For further analysis of other published studies and of our sequencing (Sup Fig. 1c), transcripts similar in length to ribosomal protein coding transcripts, that were analysed for TE, were chosen by first defining the size range of ribosomal protein coding transcripts and then selecting all protein coding genes from our data that were within this size range. TE was then extracted for these genes from the analysis files and plotted along with the TE of all protein coding genes, ribosomal protein coding genes, and mitochondrial ribosomal protein coding transcripts.
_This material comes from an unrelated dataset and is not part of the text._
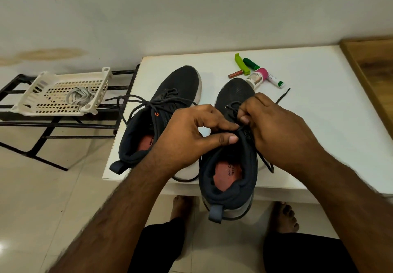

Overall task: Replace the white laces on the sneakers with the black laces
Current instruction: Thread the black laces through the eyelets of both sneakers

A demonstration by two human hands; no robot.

Principal components analysis (PCA)

PCA was previously described in ref. (Amorim et al. (2018)) conducted with R package vegan version 2.4.4. Genes with undefined log2-transformed values (for RPKM 0 or TE 0) were excluded from the analysis. log2-transformed values of the remaining set of genes were standardized on a per-gene basis (scaled to mean 0 and SD 1). Euclidean distances of samples (replicates) were calculated from the same standardized log2-transformed gene data used in PCA. Hierarchical clustering based on the complete-linkage algorithm was performed on the distance matrix with R package stats version 3.4.2.

UTR analysis

UTR analysis of DTGs was carried out using a custom implemented pipeline that utilizes several publicly available tools. First, longest UTR sequences for each supplied gene ID were extracted from a database and basic statistics, such as length and guanine-cytosine (GC) content were extracted for each sequence. Gibbs free energy was calculated using mfold v3.6 (Zuker, 2003). Lastly, all sequences were scanned for known UTR motifs, using a stand-alone version of Utrscan (Grillo et al., 2010).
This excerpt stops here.